While searching for reference photos of Nordic-type facial features (because I draw Vikings way too much), I stumbled upon the weirdest website I've ever seen. What the...I don't even have words to describe it...Can someone please explain to me what the hell is going on here?

I Was a Grey Alien in Past Life

Or if you can't explain it, consider it the gift of laughter from me to you.

At least I got a halfway-decent reference photo out of it.


----------



## Steerpike (Dec 5, 2014)

You've clearly stumbled upon information that isn't meant to be known by the general public. Expect your residence, and now this site, to be monitored by grays, reptilians, shadow people, and other interested parties.


----------



## T.Allen.Smith (Dec 5, 2014)

You labor for years to escape the daily scrutiny of shadow people, and then someone draws their attention to you again by chance.

Thanks a lot!


----------



## Tom (Dec 5, 2014)

I have more internet insanity for you to look at!

Along the same subject line, but this one also promotes the idea of Nordic supremacy!

Nordic Aliens (for lack of a better title)

This is honestly scary, guys. This dude is basically promoting the Nazi idealogy of the "master race". 

Damn you, crazy internet people, I am not inherently better than other human beings just because I happen to have blond hair, pale skin/eyes, and a dolichocephalic skull!

I've lost my faith in humanity. I'm going to quietly sob in a darkened corner now.


----------



## skip.knox (Dec 5, 2014)

You had faith in humanity?  Fool!

I have faith in elves, dragons and leprechauns. Humanity I just put up with.


----------



## Tom (Dec 5, 2014)

I _was_ a philanthropist who leaned towards the idealist, but now I'm starting to think that I like the humans in my stories better than real humans. My humans may believe they're a superior race descended from the gods, but at least I can hit them over the head for believing it!


----------



## BronzeOracle (Dec 6, 2014)

Tom Nimenai said:


> I've lost my faith in humanity. I'm going to quietly sob in a darkened corner now.

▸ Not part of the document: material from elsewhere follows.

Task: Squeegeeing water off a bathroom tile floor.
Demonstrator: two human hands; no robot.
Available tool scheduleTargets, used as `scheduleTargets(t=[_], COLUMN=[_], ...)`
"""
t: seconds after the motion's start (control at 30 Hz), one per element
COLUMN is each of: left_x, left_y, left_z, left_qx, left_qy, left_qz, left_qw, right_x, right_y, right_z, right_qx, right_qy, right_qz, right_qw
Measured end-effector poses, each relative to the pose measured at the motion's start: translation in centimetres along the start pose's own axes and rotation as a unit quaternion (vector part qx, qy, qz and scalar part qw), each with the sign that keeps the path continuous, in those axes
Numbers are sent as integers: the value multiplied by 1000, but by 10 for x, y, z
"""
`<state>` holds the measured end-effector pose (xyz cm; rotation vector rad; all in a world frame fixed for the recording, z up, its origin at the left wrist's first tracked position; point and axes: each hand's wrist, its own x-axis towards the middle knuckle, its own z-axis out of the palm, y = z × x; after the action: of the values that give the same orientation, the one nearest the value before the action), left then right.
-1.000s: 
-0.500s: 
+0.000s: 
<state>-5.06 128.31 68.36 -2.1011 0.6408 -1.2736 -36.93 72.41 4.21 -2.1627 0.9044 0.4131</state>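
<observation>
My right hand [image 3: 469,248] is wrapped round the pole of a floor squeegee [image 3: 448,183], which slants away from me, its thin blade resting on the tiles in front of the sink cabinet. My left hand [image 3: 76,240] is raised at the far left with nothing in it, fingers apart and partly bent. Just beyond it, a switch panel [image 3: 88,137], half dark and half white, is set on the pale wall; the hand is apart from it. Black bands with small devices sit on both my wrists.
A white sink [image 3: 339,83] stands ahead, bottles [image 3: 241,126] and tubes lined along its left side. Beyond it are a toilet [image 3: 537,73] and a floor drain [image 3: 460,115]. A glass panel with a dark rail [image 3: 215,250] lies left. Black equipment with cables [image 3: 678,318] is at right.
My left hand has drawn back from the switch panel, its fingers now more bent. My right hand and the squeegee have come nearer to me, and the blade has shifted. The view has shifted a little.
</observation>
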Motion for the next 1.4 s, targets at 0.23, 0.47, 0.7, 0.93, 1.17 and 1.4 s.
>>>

Hey try rocking, it helps!

I stay sane by remembering the bell curve... praying fervently that the crazy stuff I see or vitriolic comments I read are on one side, with a whole bunch of very kind acts on the other, and mostly sane ordinary people in between.


----------



## Feo Takahari (Dec 7, 2014)

Hey, it's Above Top Secret! I'm familiar with these people--they're the biggest conspiracy theorist site on the web. Whether you want to talk aliens, Bigfoot, or the temperature at which jet fuel burns, they're your site. (Though they do ban any discussion of the theory that governments use Above Top Secret to intentionally muddy the waters with false conspiracy theories.) They also have a chat forum, Below Top Secret, which I've heard is one of the funniest places on the Internet.


----------



## Tom (Dec 8, 2014)

If you wanna hear conspiracy theories, come to my family Thanksgiving.


----------



## Devor (Dec 12, 2014)

As I understand it, there was some kind of prehistoric Norse expansion, and Nordic genes are over represented in most European populations.  That seems to be the basis for this conspiracy site.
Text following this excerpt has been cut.